Photo: Vito Amati/WireImage
Photo: Vito Amati/WireImage

How do you make an audience sympathize with history’s most morally bankrupt family? Showtime’s The Borgias, created by director Neil Jordan, makes its characters deeply conflicted — and very sexy. Jeremy Irons, as the corrupt Pope Rodrigo Borgia, fits the bill, and so does the smoldering French-Canadian actor Francois Arnaud, who plays the Pope’s son Cesare. In The Borgias, Arnaud has the Al Pacino role in this proto-Godfather saga: a moral man who gives in to the slow seduction of power and politics, all in the name of family loyalty. With the season finale coming up on Sunday (the cast starts shooting season two in July), Vulture spoke to Arnaud about the depths of Cesare’s darkness, his strangely appealing flirtations with his onscreen sister, and his fake audition with Jeremy Irons.

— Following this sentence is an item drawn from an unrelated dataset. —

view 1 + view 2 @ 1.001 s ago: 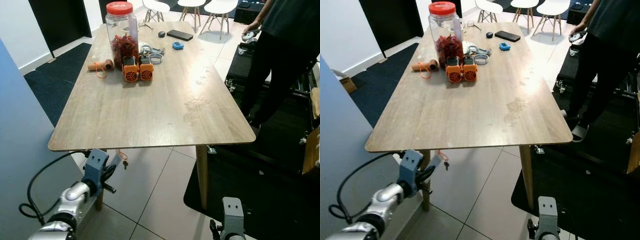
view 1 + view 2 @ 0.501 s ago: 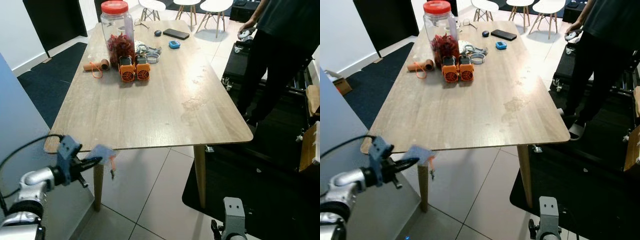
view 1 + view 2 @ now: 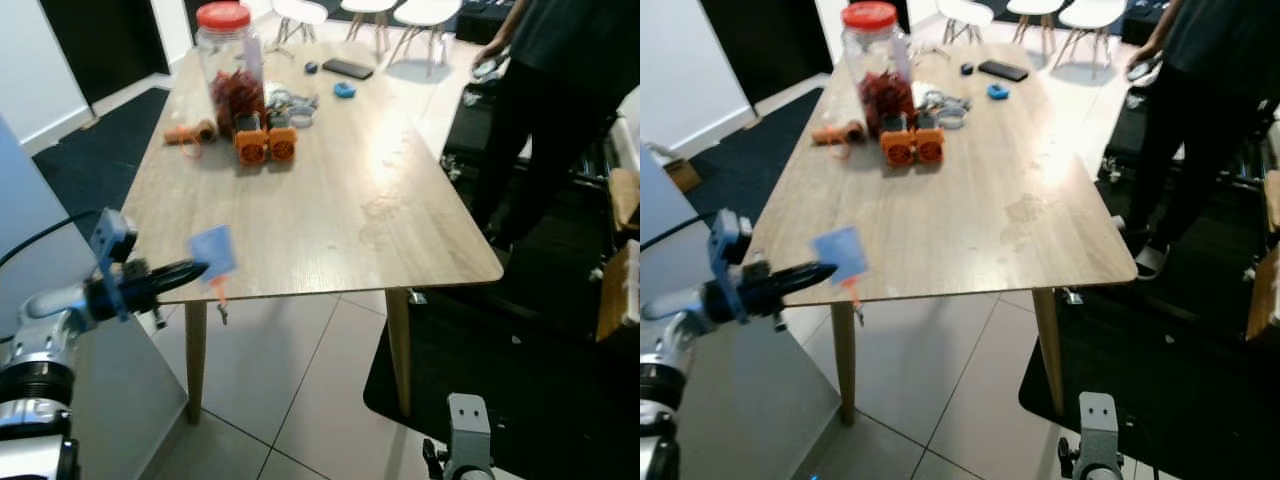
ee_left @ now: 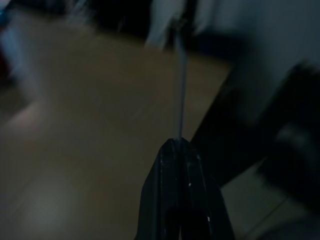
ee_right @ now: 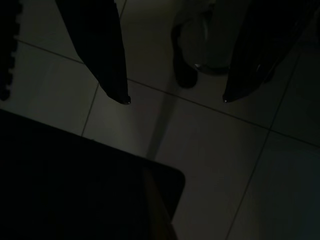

All of your previous credits appear to be French. Is this your first English-language role?
No — it’s my first big mainstream American project. I was in a crappy TV movie a couple years ago, and I’ve done some English-language theater.

It’s your first big American role, you have a British accent, and you’re playing a Spaniard living in Italy.
At first, Neil Jordan didn’t want British accents. He had an idea of a neutral accent, which is probably Irish for him because he is Irish. That would have been a little odd. So we just tried to blend as much as we could.

When you were auditioning for the show, did you know that Cesare was the part you wanted?
Yeah, I did actually. There’s something really dangerous about the guy, but I don’t know, I felt him from the inside. I said, “That could be me.” Like, if I was in that position, I could do these things. Which is probably very scary.

Well, Neil Jordan said in an interview that you have a “natural darkness” to you.
I hope he’s wrong! No, I think everyone has that, actually. I think you just have to be honest about it and be willing to explore that.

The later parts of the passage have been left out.